A famous and influential collection of essays on the developmental plasticity of behaviour entitled ‘Constraints on Learning’ (Hinde, R.A. & Stevenson-Hinde, S. 1973. London; Academic Press) forcefully drew attention to the many departures and exceptions to classical psychological learning theory that had accumulated in the literature of the time. But in the light of subsequent developments, it can be argued that the term ‘constraints’ itself has connotations that may have limited further progress toward gaining a fuller understanding not just of learning, but of developmental plasticity in general. Either explicitly or implicitly it embodied a widespread view that, if it were not for constraints, learning would have a virtually unlimited potential for creating behavioural change, in any direction and to any degree one might imagine. The constraints presumably envisioned were imposed on a general ability to modify behaviour.

An alternative to the concept of constraints on general purpose developmental programs is the view that the functional requirements for developmental plasticity in different behavioural contexts vary so radically that selection has produced not one but a whole range of underlying developmental mechanisms. Thus, rather than a single variously-constrained mechanism of behavioural plasticity, we can visualise multiple mechanisms, each specialised for a particular set of tasks, and restricted to a particular behavioural context.

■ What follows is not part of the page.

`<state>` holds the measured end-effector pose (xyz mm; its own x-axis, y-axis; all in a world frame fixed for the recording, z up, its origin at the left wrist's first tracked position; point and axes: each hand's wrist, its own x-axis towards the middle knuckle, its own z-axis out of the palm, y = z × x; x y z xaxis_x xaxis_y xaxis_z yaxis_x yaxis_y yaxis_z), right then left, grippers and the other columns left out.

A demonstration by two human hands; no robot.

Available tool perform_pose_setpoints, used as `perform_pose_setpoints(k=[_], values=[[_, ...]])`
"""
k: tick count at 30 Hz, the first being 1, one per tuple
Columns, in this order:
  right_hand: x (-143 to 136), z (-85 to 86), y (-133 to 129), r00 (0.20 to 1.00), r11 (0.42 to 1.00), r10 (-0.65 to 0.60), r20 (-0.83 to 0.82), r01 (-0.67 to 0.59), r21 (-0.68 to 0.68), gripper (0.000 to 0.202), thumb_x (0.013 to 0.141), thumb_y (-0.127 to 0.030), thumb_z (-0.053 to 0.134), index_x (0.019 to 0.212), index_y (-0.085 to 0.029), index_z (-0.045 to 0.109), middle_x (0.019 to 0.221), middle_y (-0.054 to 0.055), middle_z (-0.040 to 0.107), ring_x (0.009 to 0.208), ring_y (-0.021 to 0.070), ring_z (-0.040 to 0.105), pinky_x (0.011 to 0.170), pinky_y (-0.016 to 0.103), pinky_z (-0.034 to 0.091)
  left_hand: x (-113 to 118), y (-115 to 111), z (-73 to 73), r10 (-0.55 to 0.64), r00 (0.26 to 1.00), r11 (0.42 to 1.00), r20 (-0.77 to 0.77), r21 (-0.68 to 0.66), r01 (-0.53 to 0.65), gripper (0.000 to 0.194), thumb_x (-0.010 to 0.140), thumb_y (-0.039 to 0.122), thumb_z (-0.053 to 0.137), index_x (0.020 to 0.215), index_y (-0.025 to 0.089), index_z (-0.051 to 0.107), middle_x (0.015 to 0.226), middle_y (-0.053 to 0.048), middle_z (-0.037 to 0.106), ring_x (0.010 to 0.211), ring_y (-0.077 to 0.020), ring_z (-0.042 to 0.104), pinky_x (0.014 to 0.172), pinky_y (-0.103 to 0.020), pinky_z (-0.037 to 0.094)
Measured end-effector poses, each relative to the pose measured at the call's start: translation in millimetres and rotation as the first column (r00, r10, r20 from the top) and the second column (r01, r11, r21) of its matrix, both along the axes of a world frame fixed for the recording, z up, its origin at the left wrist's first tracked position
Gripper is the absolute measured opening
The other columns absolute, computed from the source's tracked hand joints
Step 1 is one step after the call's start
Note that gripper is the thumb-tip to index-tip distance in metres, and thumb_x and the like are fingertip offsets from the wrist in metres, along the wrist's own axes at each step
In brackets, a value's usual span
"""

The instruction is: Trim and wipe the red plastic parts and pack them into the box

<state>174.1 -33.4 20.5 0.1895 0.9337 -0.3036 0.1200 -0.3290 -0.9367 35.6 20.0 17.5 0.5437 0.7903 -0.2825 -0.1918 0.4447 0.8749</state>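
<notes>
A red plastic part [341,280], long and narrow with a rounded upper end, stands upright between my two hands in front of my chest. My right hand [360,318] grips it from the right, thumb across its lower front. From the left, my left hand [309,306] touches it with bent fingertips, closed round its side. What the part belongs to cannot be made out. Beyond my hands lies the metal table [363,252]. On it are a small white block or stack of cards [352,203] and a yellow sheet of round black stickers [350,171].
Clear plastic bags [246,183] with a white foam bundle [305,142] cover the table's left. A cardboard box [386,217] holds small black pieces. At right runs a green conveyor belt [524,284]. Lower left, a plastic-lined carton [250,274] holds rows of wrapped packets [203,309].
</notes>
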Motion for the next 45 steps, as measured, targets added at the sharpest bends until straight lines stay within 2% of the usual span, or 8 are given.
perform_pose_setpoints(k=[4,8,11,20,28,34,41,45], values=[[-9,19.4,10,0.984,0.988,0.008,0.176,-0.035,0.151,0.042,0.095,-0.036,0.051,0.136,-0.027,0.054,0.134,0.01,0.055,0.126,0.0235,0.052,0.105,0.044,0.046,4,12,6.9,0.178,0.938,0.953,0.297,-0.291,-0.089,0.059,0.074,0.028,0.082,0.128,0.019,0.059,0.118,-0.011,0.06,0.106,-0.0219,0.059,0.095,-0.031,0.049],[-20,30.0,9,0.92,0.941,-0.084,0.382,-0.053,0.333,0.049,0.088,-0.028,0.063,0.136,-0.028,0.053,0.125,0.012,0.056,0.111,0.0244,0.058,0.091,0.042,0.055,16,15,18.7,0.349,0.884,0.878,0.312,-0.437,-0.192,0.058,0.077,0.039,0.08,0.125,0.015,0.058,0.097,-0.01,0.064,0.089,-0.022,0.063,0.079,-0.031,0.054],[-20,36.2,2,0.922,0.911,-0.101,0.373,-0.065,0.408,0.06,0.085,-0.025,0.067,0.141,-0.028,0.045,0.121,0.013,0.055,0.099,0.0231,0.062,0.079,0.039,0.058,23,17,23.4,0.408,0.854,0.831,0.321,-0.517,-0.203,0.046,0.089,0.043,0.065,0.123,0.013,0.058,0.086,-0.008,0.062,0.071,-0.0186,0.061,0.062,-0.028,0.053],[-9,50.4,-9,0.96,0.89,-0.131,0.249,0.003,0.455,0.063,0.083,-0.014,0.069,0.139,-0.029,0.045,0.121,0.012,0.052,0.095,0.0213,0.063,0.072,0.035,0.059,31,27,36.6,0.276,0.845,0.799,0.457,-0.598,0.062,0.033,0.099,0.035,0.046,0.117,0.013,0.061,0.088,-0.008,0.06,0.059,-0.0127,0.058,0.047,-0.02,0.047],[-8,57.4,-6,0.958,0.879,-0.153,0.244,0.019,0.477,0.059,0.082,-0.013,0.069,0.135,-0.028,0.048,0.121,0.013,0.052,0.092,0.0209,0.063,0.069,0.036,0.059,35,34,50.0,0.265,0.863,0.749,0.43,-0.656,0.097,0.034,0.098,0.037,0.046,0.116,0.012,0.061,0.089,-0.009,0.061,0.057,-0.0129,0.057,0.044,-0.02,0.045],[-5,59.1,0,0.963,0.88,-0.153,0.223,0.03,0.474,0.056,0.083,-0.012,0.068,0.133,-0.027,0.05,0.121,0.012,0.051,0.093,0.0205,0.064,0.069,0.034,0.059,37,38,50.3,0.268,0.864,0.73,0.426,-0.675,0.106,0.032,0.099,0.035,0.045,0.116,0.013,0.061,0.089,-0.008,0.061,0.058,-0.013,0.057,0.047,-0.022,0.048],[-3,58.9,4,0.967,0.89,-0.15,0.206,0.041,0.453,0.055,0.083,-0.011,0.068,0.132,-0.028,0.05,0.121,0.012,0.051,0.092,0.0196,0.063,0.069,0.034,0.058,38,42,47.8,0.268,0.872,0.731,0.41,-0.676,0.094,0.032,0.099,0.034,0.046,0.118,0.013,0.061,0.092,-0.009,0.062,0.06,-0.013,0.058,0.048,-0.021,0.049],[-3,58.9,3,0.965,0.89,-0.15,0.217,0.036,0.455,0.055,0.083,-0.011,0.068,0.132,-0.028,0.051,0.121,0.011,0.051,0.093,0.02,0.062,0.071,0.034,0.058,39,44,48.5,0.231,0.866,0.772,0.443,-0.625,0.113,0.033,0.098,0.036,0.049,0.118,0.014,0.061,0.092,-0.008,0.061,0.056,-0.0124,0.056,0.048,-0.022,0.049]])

One consequence of this alternative view is that it adds further emphasis to the importance of genetic contributions to behavioural plasticity, because if there are multiple mechanisms, they require us to postulate distinct physiological and neural machinery to sustain each of them. But we must proceed carefully. The suggestion that genetic mechanisms are more involved in developmental plasticity than has been assumed may seem paradoxical, if we believe that genetic control implies stereotyped patterns of development and predetermined developmental endpoints. We will present a case that this is an outdated view. A genotype encodes instructions for sequences of organism/environment interactions designed to develop not just one phenotype, but a range of alternative, environmentally-cued phenotypes. This is the concept of phenotypic plasticity (West-Eberhard, M.J. 1989. Annual Review of Ecology and Systematics 20: 249-278; West-Eberhard 1998; Schlichting, C.D. & Pigliucci, M. 1998. Sunderland MA; Sinauer Associates). When we are dealing with complex behavioural traits, the number of alternative phenotypes to which a given genotype may give rise can be large, each with its own distinctive experience-related ontogenetic trajectory. Phenotypic plasticity is a fundamental attribute of behavioural systems, and its study may be especially valuable in resolving some of the controversies about the role of genetic mechanisms in behavioural development. We often regard the alternative phenotypes to which a given genotype gives rise as only reflecting the environmental component of the ontogenetic equation, and not the genetic component. But the way in which environmental variation causes changes in the course of development reflects genetic contributions as well. Changes in patterns of gene expression ultimately underlie the adaptive responses involved in developmental plasticity and must be understood if we are to comprehend how environmental events influence behavioural development. Some environmentally-induced developmental changes are selected against, and others are adaptively neutral. Many clearly increase fitness, however, including the consequences of learning and those that induce change in neuronal development and activity, physiological state, hormonal status, and patterns of growth.

One corrective to the nature versus nurture misconception has been the idea of modularity in the mechanisms that make up perception and learning, usually accompanied by distinct neuroanatomical substrates and domains of behavioural influence. Examples of such specialised multiple systems in avian memory are described in the chapter in this Symposium by David Sherry. Research on song learning, described in the chapter by Peter Marler and in several contributions to the symposium on The Neurobiology of Vocal Learning in Birds (Nottebohm & Konishi, this volume), has shown that the introduction into a phylogenetic line of novel developmental programs - programs that involve learning - requires new patterns of neural organisation, dependent in turn on changes in the genetic instructions for developing a brain. As Ken and Mary Able show in their chapter, there are many remarkable parallels in the development of navigation by birds, as pre-existing sensory predispositions guide them in exquisitely sensitive reactions to environmental cues that serve to refine and calibrate the ability to navigate accurately over extraordinary distances. The apparently paradoxical concept of ‘instincts to learn’ in fact captures the reality of many naturally-occurring learning processes in avian navigation.

We do not usually think of the developmental plasticity that circadian and circannual rhythms display as cases of learning in the normal sense. In fact, there are many parallels, as Ebo Gwinner and John Wingfield demonstrate in their chapters in this Symposium, providing us with paradigmatic cases of phenotypic plasticity. Within a framework furnished by basic endogenous rhythms, cues from the environment experienced at particular phases of an endogenous circadian or circannual cycle fine-tune the temporal patterns of activity and sleep, reproduction, migration and molt. They achieve this by eliciting highly organised reactions, engaging genetically prescribed patterns of hormonal activity, neural activity, and growth.